Roma, 30 ottobre 2012. L’on. Sbrollini aderisce ai presidi previsti oggi e domani contro i tagli che interessano gli appalti per le pulizie e la ristorazione nei nosocomi.

I tagli colpiscono le cooperative che gestiscono questi servizi negli ospedali della provincia di Vicenza. Con il risultato che la corsa alla riorganizzazione per allineare i costi da parte di queste società ha portato a 26 licenziamenti a Vicenza e 51 a Bassano, Asiago e relativi distretti sanitari.

Visto l’esito negativo degli incontri svolti dai sindacati, è stato indetto uno sciopero che interesserà oggi l’Ospedale di Vicenza, e domani gli Ospedali di Bassano e Asiago, con presidi dalle 9 alle 12.

«A pagare le conseguenze di questi tagli sono, in primis, le lavoratrici e i lavoratori oggetto di una procedura di licenziamento collettivo – afferma la deputata – Inoltre, il pensiero va al personale che resta, con un carico di lavoro maggiorato e un numero minore di ore a disposizione per svolgerlo. Ma a rischiare sono anche i cittadini che usufruiscono dei servizi sanitari: la tutela della salute non è salvaguardata in un sistema che privilegia l’economia e non la qualità. Colpendo la pulizia e la sanificazione degli ospedali, si mette in pericolo la cittadinanza proponendole un modello di assistenza distante dai canoni che una società civile deve avere».

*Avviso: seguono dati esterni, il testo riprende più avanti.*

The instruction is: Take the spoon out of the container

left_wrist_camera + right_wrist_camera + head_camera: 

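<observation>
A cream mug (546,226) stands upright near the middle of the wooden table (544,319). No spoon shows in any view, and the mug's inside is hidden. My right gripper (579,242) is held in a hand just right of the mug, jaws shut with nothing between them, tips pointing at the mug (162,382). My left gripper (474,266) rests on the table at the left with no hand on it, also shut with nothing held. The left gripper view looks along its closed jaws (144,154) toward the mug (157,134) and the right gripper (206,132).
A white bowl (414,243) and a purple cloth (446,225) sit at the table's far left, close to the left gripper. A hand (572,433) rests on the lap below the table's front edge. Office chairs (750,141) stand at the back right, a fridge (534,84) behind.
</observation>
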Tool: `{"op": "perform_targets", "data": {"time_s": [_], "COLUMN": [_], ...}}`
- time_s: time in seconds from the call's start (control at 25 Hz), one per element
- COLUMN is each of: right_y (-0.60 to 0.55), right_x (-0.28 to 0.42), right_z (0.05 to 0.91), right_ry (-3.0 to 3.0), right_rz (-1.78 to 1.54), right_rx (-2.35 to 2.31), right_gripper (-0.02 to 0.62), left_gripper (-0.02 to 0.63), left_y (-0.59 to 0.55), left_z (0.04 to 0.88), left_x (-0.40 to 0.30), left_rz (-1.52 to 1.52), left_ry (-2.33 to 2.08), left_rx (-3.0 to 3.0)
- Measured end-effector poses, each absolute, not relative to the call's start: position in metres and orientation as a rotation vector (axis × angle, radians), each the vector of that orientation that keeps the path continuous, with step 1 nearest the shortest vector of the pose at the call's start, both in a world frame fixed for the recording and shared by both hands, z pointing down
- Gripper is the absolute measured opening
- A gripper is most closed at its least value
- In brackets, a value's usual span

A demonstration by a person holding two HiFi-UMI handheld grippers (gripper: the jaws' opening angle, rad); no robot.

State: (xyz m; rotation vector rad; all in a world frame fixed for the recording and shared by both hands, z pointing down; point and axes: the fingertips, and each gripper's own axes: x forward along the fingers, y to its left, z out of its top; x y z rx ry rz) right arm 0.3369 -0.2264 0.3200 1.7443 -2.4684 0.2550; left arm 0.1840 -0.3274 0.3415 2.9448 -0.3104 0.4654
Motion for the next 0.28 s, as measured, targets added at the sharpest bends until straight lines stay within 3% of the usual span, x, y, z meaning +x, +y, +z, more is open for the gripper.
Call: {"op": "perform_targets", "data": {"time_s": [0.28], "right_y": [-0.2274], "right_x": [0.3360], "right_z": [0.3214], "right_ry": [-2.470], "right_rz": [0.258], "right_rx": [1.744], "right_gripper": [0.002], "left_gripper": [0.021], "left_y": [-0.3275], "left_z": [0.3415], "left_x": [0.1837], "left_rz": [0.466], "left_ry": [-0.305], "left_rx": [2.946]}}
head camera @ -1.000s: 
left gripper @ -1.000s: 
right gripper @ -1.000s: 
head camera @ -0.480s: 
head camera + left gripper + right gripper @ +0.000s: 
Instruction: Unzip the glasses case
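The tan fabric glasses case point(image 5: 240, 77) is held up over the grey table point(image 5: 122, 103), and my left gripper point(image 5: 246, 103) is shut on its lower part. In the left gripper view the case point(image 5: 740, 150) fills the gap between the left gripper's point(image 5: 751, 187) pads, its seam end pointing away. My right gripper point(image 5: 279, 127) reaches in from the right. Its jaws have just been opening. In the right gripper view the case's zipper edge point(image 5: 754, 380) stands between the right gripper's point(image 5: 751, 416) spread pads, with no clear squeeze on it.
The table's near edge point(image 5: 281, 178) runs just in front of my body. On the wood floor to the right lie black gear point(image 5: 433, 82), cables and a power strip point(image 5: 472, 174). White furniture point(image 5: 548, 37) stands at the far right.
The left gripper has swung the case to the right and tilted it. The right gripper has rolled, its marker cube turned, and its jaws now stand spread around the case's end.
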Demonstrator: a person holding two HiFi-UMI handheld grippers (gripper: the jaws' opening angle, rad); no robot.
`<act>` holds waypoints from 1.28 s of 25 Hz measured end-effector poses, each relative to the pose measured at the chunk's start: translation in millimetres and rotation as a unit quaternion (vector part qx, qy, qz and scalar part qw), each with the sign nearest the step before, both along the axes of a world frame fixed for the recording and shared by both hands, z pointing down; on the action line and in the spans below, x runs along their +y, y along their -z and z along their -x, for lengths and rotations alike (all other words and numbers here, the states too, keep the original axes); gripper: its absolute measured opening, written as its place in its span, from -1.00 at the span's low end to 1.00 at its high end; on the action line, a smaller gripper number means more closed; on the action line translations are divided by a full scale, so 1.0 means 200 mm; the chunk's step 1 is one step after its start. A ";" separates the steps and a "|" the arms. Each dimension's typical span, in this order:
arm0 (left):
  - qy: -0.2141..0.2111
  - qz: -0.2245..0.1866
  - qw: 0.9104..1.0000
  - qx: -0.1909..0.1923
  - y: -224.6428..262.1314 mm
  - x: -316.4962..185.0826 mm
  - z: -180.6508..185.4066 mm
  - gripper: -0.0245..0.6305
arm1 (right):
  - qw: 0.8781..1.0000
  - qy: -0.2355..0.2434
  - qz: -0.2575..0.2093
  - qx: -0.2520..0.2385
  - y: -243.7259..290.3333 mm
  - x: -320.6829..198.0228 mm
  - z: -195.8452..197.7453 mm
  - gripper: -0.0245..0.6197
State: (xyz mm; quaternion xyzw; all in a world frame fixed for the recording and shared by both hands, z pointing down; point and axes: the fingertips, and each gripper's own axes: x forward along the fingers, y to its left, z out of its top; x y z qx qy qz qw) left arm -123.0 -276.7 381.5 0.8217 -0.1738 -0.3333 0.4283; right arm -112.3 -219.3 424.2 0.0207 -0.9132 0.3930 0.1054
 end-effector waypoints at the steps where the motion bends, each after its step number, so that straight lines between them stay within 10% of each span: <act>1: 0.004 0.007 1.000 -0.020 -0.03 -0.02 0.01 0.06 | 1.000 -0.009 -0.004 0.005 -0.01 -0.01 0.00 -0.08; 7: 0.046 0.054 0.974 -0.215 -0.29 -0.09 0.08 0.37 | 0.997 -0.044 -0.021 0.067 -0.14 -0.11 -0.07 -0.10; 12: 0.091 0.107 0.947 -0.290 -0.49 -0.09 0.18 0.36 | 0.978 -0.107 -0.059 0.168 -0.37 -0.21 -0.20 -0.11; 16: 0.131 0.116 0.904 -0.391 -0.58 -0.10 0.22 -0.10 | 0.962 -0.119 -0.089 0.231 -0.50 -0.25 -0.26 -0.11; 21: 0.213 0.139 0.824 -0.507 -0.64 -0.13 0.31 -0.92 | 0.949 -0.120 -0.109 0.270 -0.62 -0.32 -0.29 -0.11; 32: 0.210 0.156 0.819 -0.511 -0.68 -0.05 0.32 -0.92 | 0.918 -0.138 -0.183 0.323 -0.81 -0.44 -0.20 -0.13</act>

2 commenti su “Ospedali. Tagli appalti pulizie e ristorazione: Sbrollini aderisce alle manifestazioni del 30 e 31 ottobre”

  1. favero pierantonio

    non è vero che la coopservice deve licenziare perchè ci sono stati i tagli alla sanità,ma perchè ha fatto una gara d’appalto con un ribasso del 28.5% ,così ora pagano le lavoratricie si comportano come i padroni delle ferriere dell’ottocento,alla faccia di essere una coooperativa socia della lega cooperative è una vergogna.ciao

  2. Questa situazione è la comune situazione di molte realtà sia nel pubblico, sia nel privato. La classe globale che lavora con il computer oggi stravolge per proprio interesse qualsiasi opportunità per il lavoro. La società del lavoro non c’é più, modelli di sviluppo sono in crisi. La gestione economica dello stato, ossia la ragioneria di stato, fa solo i conti e rileva che non tornano. Bersani ha individuato la strategia per innovare il lavoro. Ma occorre il coraggio dei cittadini, degli italiani e di una nuova politica capace di tracciare nuove vie di sviluppo. La salute non è una merce. Forse il ragioniere a questo non ci pensa.